-- ABOUT THIS TASK --
Your answer is to be every line of the material that includes the string "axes".

-- INFORMATION PROVIDED --
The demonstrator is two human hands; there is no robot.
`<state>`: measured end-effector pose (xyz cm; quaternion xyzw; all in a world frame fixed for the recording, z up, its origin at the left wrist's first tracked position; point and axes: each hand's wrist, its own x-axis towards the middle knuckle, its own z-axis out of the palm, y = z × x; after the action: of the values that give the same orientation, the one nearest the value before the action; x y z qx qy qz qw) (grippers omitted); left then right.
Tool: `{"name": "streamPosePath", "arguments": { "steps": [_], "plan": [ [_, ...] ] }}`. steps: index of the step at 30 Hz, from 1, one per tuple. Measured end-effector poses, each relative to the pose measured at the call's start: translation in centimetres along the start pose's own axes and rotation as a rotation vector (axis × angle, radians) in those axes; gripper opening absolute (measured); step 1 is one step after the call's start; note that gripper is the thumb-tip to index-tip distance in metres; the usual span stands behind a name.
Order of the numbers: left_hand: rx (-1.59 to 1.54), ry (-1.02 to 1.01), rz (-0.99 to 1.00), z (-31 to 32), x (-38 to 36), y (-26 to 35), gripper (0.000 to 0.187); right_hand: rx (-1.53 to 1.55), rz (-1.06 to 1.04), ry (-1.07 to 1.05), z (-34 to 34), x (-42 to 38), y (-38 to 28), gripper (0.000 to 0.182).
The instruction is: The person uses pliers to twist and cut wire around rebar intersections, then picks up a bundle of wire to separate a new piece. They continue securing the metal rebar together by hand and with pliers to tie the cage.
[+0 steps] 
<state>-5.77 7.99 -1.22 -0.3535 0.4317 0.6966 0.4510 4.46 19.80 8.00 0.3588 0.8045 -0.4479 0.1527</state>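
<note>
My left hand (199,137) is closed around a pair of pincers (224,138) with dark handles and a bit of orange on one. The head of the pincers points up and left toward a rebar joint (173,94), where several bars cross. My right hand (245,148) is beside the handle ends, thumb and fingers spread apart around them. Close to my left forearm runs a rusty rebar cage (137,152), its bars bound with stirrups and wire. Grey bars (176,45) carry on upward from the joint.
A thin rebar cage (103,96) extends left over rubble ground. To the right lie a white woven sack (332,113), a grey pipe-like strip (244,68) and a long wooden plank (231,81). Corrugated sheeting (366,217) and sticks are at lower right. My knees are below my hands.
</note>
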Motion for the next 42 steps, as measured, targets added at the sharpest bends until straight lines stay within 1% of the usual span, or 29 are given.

-- OUTPUT OF THE EXERCISE --
`<state>`: measured end-effector pose (xyz cm; quaternion xyzw; all in a world frame fixed for the recording, z up, its origin at the left wrist's first tracked position; point and axes: each hand's wrist, its own x-axis towards the middle knuckle, its own z-axis out of the palm, y = z × x; after the action: of the values that give the same orientation, the one nearest the value before the action; x y z qx qy qz qw) (grippers omitted); left then right.
Tool: `{"name": "streamPosePath", "arguments": { "steps": [_], "plan": [ [_, ...] ] }}`. steps: index of the step at 30 Hz, from 1, one per tuple. Measured end-effector poses, each relative to the pose measured at the call's start: translation in centimetres along the start pose's own axes and rotation as a rotation vector (axis × angle, radians) in those axes; gripper opening absolute (measured); step 1 is one step after the call's start; note that gripper is the thumb-tip to index-tip distance in metres; the usual span stands behind a name.

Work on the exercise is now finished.